And this is where the crux lies: you'll get paid better for your work in London, but unless you become truly rich, you'll still not earn enough to afford your own roof over your head. All your money will go on transport, rent and living expenses. The amenities afforded by a city, restaurants, cinemas, etc - these all cost money and are more expensive than outside of London. So you end up paying through the nose for the reasons why you actually moved to the city.
So you do the grind for 10 years, say you are actually quite good and have a bit of luck and you are now earning 5x the salary you could earn in some bumfuck village in the country, but you still can't afford to own anything, you are permanently feeding rent seekers on everything. Once this realisation hits, it's difficult to care about doing a good job. You realize that you could do a shit job, put the minimum effort and still get 80% of your "peak" salary, and this marginal decrease won't affect you in any material way. Perhaps you have to cut back on eating out, or maybe lease a 2 year old car instead of a brand new one. But you realize that this marginal 20% increase in salary won't get you anything that'd be worth all the extra stress coming from caring about your job.

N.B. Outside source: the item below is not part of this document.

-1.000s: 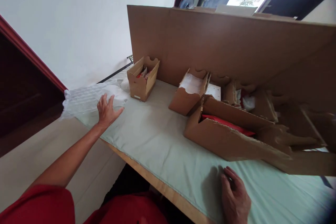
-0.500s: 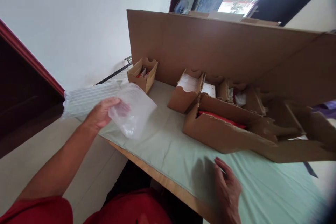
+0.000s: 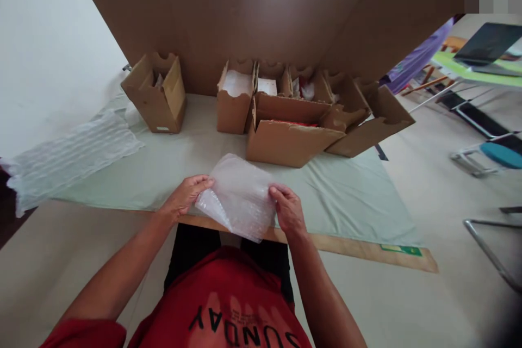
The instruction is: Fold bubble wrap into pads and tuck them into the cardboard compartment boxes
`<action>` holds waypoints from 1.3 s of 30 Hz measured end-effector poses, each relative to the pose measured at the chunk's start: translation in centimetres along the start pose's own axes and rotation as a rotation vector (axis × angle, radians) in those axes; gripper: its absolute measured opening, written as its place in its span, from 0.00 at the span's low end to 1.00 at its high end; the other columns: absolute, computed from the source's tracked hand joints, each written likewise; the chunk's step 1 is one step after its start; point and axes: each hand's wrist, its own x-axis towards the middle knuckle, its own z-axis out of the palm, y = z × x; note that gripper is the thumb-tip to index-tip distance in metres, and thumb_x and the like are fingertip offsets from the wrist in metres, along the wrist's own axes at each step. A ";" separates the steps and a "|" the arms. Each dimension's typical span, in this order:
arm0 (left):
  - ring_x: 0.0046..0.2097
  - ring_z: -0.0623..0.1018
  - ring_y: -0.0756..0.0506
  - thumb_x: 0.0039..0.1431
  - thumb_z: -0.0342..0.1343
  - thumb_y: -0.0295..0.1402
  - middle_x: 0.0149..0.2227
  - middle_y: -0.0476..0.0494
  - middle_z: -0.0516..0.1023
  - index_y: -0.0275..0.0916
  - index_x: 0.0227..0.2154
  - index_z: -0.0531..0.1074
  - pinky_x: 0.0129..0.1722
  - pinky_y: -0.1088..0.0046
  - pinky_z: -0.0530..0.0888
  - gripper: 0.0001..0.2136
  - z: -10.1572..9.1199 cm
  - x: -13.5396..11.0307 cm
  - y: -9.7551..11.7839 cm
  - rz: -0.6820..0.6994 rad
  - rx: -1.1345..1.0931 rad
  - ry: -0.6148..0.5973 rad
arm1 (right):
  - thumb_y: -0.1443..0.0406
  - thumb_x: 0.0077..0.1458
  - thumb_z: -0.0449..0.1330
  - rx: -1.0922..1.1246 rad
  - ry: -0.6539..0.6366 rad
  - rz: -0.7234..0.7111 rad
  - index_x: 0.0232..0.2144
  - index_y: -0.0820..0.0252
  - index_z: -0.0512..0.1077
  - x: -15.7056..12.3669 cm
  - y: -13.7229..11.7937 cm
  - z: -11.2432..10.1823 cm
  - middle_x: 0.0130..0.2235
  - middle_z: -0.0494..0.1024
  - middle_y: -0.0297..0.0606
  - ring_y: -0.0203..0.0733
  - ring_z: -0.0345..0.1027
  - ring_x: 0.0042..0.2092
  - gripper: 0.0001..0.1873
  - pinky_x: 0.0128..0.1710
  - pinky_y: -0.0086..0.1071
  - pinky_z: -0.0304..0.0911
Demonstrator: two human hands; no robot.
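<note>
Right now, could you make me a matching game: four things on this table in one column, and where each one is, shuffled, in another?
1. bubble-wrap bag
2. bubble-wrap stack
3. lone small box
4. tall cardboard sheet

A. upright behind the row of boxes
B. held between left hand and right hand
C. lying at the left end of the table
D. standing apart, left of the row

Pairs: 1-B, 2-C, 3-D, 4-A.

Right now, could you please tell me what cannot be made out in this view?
Head view only.
- Contents of the large box: its front wall hides all but a red strip.
- Items in the small left box: too small, walled in.
- Top right corner: pixelated.
- Side edges of the bubble-wrap sheet: covered by the left hand and right hand.
</note>
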 end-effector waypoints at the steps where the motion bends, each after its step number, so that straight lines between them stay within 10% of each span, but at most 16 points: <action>1: 0.27 0.74 0.51 0.39 0.72 0.41 0.27 0.50 0.78 0.35 0.33 0.78 0.27 0.76 0.68 0.19 0.0 0.0 0.0 -0.017 0.053 -0.039 | 0.52 0.39 0.72 0.008 0.037 -0.019 0.29 0.57 0.78 0.2 -0.2 -0.1 0.29 0.78 0.34 0.39 0.68 0.30 0.18 0.31 0.33 0.65; 39: 0.26 0.71 0.51 0.45 0.69 0.34 0.23 0.51 0.71 0.35 0.22 0.73 0.26 0.74 0.75 0.10 -2.1 1.5 -1.5 0.183 0.275 -0.054 | 0.50 0.43 0.65 -0.272 0.145 -0.158 0.21 0.55 0.64 -0.5 2.1 -0.8 0.20 0.60 0.26 0.33 0.51 0.25 0.19 0.23 0.30 0.49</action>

You'd need to sacrifice all your social life, your energy and free time, put in a hardcore grind, save every last penny you can, and then after 10-15 years you can buy a tiny rowhouse on a mortgage with a postage stamp sized garden - if you are lucky. And then you realize you spent the prime years of your young adulthood but instead of a landlord you are now beholden to a bank and an interest rate. You are terminally burnt out and haven't been able to properly enjoy life in any way up till now, and the grind isn't over. Instead of paying rent, you now have to fund the mortgage payments for another 10-20 years.
Even if millions of Londoners hate it that doesn’t change the fact that they are continuing to do so day after day… so something must still outweigh all the downsides combined.
So their care is very high, just focused on perhaps a very peculiar basket of things, so to speak. I can’t see any other explanation for such large scale behavior.
They still feel better off than doing a shit job in the countryside, otherwise they'd move there. But the question we are discussing is: "Why don't people care about doing a good job?"
I don’t see how one relates to the other, I wasn’t questioning the latter point? It’s undoubtedly the case for many.